- About this exercise -
All of the data, from the first line to the last, should be reproduced without alteration.
(Dataset excerpt begins)
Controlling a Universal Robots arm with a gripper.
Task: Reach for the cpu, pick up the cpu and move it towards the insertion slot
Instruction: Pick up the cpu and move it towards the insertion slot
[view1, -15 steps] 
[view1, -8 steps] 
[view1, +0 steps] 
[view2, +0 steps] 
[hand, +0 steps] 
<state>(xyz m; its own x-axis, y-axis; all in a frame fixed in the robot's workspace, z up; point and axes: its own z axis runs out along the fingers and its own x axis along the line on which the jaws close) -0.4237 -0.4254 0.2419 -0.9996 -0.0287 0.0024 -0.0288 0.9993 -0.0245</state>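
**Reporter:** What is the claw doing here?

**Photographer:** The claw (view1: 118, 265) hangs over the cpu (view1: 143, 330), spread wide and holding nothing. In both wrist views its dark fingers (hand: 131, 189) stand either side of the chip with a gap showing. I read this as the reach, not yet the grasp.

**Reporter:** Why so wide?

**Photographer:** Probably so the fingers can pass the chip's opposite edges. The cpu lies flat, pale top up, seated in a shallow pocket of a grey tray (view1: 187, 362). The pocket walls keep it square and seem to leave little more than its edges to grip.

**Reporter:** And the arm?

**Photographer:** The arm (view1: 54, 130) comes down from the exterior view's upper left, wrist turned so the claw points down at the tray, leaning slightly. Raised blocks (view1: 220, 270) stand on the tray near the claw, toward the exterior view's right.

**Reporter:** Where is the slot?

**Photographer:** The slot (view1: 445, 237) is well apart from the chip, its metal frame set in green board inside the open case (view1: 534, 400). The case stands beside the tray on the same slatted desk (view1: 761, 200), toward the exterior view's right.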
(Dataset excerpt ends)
- Exercise output -
Controlling a Universal Robots arm with a gripper.
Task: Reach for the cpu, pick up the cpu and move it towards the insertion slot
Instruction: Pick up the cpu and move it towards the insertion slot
[view1, -15 steps] 
[view1, -8 steps] 
[view1, +0 steps] 
[view2, +0 steps] 
[hand, +0 steps] 
<state>(xyz m; its own x-axis, y-axis; all in a frame fixed in the robot's workspace, z up; point and axes: its own z axis runs out along the fingers and its own x axis along the line on which the jaws close) -0.4237 -0.4254 0.2419 -0.9996 -0.0287 0.0024 -0.0288 0.9993 -0.0245</state>
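**Reporter:** What is the claw doing here?

**Photographer:** The claw (view1: 118, 265) hangs over the cpu (view1: 143, 330), spread wide and holding nothing. In both wrist views its dark fingers (hand: 131, 189) stand either side of the chip with a gap showing. I read this as the reach, not yet the grasp.

**Reporter:** Why so wide?

**Photographer:** Probably so the fingers can pass the chip's opposite edges. The cpu lies flat, pale top up, seated in a shallow pocket of a grey tray (view1: 187, 362). The pocket walls keep it square and seem to leave little more than its edges to grip.

**Reporter:** And the arm?

**Photographer:** The arm (view1: 54, 130) comes down from the exterior view's upper left, wrist turned so the claw points down at the tray, leaning slightly. Raised blocks (view1: 220, 270) stand on the tray near the claw, toward the exterior view's right.

**Reporter:** Where is the slot?

**Photographer:** The slot (view1: 445, 237) is well apart from the chip, its metal frame set in green board inside the open case (view1: 534, 400). The case stands beside the tray on the same slatted desk (view1: 761, 200), toward the exterior view's right.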

That concludes the answer to this exercise.